Set down the records that follow exactly and completely.
====== Data shown ======
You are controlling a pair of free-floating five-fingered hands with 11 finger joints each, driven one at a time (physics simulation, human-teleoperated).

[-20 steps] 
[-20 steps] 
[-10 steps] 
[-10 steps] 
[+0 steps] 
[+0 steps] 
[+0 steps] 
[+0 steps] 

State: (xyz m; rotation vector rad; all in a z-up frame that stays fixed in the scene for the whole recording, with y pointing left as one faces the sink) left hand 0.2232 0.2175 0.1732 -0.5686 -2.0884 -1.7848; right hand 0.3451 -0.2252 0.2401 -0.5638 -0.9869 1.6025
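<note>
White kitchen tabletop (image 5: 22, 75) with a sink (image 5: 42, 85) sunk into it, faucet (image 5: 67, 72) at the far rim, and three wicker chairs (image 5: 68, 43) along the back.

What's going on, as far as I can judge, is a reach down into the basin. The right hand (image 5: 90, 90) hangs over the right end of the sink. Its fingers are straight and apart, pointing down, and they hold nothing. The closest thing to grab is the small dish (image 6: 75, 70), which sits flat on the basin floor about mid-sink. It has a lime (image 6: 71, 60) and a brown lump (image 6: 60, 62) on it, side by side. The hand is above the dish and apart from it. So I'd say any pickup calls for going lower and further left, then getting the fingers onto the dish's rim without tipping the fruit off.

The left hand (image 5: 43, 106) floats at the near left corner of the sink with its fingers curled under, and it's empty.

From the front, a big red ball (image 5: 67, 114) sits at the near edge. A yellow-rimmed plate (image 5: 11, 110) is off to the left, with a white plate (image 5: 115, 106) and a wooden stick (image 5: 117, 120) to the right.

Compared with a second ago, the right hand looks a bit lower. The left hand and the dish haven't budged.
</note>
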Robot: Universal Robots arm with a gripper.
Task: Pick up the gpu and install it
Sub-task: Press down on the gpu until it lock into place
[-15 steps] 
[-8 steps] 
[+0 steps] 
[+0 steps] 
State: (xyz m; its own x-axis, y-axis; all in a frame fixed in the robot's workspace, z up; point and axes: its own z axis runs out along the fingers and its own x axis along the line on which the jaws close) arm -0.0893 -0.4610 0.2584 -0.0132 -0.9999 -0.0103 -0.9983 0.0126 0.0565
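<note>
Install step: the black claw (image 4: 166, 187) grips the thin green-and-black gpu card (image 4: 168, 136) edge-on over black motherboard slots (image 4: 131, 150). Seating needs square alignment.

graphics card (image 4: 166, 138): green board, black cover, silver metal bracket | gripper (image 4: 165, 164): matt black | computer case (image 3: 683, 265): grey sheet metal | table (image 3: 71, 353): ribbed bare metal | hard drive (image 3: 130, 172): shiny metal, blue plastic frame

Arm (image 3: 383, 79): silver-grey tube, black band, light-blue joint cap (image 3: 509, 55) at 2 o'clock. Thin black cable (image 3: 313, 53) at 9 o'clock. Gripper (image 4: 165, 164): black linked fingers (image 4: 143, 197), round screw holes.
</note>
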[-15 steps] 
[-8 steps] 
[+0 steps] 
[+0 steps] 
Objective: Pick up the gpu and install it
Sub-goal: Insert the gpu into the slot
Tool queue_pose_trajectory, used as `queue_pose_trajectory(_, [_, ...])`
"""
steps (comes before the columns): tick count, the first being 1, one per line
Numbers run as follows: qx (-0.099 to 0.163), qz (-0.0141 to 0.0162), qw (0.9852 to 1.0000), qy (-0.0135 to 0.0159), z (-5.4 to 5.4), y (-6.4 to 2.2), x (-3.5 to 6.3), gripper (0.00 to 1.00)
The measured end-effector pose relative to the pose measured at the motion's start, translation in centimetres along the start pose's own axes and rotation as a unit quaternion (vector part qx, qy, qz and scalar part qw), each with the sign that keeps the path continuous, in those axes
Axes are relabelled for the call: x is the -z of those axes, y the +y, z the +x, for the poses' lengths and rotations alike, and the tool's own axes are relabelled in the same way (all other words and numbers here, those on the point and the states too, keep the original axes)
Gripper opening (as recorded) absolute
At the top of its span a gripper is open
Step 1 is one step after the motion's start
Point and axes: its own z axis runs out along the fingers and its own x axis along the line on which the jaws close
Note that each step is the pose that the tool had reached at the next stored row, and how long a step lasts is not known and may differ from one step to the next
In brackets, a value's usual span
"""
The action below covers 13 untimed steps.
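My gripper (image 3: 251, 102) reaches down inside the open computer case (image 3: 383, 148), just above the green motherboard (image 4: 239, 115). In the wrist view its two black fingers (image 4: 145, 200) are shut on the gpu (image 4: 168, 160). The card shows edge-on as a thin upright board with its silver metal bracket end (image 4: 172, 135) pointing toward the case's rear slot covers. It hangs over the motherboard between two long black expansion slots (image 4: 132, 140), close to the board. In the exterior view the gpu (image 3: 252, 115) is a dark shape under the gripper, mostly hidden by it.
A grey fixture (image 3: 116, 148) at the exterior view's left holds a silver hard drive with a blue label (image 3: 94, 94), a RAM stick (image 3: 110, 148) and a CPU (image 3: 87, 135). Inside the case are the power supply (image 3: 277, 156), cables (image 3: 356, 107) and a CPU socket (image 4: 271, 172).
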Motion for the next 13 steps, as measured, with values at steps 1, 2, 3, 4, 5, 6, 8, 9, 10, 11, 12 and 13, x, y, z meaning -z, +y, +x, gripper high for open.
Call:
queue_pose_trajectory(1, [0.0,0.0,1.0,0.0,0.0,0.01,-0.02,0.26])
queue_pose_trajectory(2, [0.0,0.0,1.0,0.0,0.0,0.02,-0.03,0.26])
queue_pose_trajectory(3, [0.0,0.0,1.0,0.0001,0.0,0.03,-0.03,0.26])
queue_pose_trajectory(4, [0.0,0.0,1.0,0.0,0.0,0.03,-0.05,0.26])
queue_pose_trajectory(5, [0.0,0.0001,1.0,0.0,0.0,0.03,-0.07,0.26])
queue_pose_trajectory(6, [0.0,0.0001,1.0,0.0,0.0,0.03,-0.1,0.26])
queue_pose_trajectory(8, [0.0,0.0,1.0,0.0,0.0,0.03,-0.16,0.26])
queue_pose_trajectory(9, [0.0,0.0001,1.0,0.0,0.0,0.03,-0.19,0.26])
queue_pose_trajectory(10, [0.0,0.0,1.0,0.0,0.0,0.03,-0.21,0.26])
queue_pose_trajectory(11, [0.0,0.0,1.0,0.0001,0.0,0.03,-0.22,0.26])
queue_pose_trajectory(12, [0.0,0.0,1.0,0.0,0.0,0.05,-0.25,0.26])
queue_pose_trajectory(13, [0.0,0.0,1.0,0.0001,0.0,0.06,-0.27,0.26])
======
- _Finished exercise_:
You are controlling a pair of free-floating five-fingered hands with 11 finger joints each, driven one at a time (physics simulation, human-teleoperated).

[-20 steps] 
[-20 steps] 
[-10 steps] 
[-10 steps] 
[+0 steps] 
[+0 steps] 
[+0 steps] 
[+0 steps] 

State: (xyz m; rotation vector rad; all in a z-up frame that stays fixed in the scene for the whole recording, with y pointing left as one faces the sink) left hand 0.2232 0.2175 0.1732 -0.5686 -2.0884 -1.7848; right hand 0.3451 -0.2252 0.2401 -0.5638 -0.9869 1.6025
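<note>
White kitchen tabletop (image 5: 22, 75) with a sink (image 5: 42, 85) sunk into it, faucet (image 5: 67, 72) at the far rim, and three wicker chairs (image 5: 68, 43) along the back.

What's going on, as far as I can judge, is a reach down into the basin. The right hand (image 5: 90, 90) hangs over the right end of the sink. Its fingers are straight and apart, pointing down, and they hold nothing. The closest thing to grab is the small dish (image 6: 75, 70), which sits flat on the basin floor about mid-sink. It has a lime (image 6: 71, 60) and a brown lump (image 6: 60, 62) on it, side by side. The hand is above the dish and apart from it. So I'd say any pickup calls for going lower and further left, then getting the fingers onto the dish's rim without tipping the fruit off.

The left hand (image 5: 43, 106) floats at the near left corner of the sink with its fingers curled under, and it's empty.

From the front, a big red ball (image 5: 67, 114) sits at the near edge. A yellow-rimmed plate (image 5: 11, 110) is off to the left, with a white plate (image 5: 115, 106) and a wooden stick (image 5: 117, 120) to the right.

Compared with a second ago, the right hand looks a bit lower. The left hand and the dish haven't budged.
</note>
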Robot: Universal Robots arm with a gripper.
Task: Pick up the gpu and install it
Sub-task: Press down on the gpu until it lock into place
[-15 steps] 
[-8 steps] 
[+0 steps] 
[+0 steps] 
State: (xyz m; its own x-axis, y-axis; all in a frame fixed in the robot's workspace, z up; point and axes: its own z axis runs out along the fingers and its own x axis along the line on which the jaws close) arm -0.0893 -0.4610 0.2584 -0.0132 -0.9999 -0.0103 -0.9983 0.0126 0.0565
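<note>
Install step: the black claw (image 4: 166, 187) grips the thin green-and-black gpu card (image 4: 168, 136) edge-on over black motherboard slots (image 4: 131, 150). Seating needs square alignment.

graphics card (image 4: 166, 138): green board, black cover, silver metal bracket | gripper (image 4: 165, 164): matt black | computer case (image 3: 683, 265): grey sheet metal | table (image 3: 71, 353): ribbed bare metal | hard drive (image 3: 130, 172): shiny metal, blue plastic frame

Arm (image 3: 383, 79): silver-grey tube, black band, light-blue joint cap (image 3: 509, 55) at 2 o'clock. Thin black cable (image 3: 313, 53) at 9 o'clock. Gripper (image 4: 165, 164): black linked fingers (image 4: 143, 197), round screw holes.
</note>
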[-15 steps] 
[-8 steps] 
[+0 steps] 
[+0 steps] 
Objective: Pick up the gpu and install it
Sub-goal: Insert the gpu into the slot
Tool queue_pose_trajectory, used as `queue_pose_trajectory(_, [_, ...])`
"""
steps (comes before the columns): tick count, the first being 1, one per line
Numbers run as follows: qx (-0.099 to 0.163), qz (-0.0141 to 0.0162), qw (0.9852 to 1.0000), qy (-0.0135 to 0.0159), z (-5.4 to 5.4), y (-6.4 to 2.2), x (-3.5 to 6.3), gripper (0.00 to 1.00)
The measured end-effector pose relative to the pose measured at the motion's start, translation in centimetres along the start pose's own axes and rotation as a unit quaternion (vector part qx, qy, qz and scalar part qw), each with the sign that keeps the path continuous, in those axes
Axes are relabelled for the call: x is the -z of those axes, y the +y, z the +x, for the poses' lengths and rotations alike, and the tool's own axes are relabelled in the same way (all other words and numbers here, those on the point and the states too, keep the original axes)
Gripper opening (as recorded) absolute
At the top of its span a gripper is open
Step 1 is one step after the motion's start
Point and axes: its own z axis runs out along the fingers and its own x axis along the line on which the jaws close
Note that each step is the pose that the tool had reached at the next stored row, and how long a step lasts is not known and may differ from one step to the next
In brackets, a value's usual span
"""
The action below covers 13 untimed steps.
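My gripper (image 3: 251, 102) reaches down inside the open computer case (image 3: 383, 148), just above the green motherboard (image 4: 239, 115). In the wrist view its two black fingers (image 4: 145, 200) are shut on the gpu (image 4: 168, 160). The card shows edge-on as a thin upright board with its silver metal bracket end (image 4: 172, 135) pointing toward the case's rear slot covers. It hangs over the motherboard between two long black expansion slots (image 4: 132, 140), close to the board. In the exterior view the gpu (image 3: 252, 115) is a dark shape under the gripper, mostly hidden by it.
A grey fixture (image 3: 116, 148) at the exterior view's left holds a silver hard drive with a blue label (image 3: 94, 94), a RAM stick (image 3: 110, 148) and a CPU (image 3: 87, 135). Inside the case are the power supply (image 3: 277, 156), cables (image 3: 356, 107) and a CPU socket (image 4: 271, 172).
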Motion for the next 13 steps, as measured, with values at steps 1, 2, 3, 4, 5, 6, 8, 9, 10, 11, 12 and 13, x, y, z meaning -z, +y, +x, gripper high for open.
Call:
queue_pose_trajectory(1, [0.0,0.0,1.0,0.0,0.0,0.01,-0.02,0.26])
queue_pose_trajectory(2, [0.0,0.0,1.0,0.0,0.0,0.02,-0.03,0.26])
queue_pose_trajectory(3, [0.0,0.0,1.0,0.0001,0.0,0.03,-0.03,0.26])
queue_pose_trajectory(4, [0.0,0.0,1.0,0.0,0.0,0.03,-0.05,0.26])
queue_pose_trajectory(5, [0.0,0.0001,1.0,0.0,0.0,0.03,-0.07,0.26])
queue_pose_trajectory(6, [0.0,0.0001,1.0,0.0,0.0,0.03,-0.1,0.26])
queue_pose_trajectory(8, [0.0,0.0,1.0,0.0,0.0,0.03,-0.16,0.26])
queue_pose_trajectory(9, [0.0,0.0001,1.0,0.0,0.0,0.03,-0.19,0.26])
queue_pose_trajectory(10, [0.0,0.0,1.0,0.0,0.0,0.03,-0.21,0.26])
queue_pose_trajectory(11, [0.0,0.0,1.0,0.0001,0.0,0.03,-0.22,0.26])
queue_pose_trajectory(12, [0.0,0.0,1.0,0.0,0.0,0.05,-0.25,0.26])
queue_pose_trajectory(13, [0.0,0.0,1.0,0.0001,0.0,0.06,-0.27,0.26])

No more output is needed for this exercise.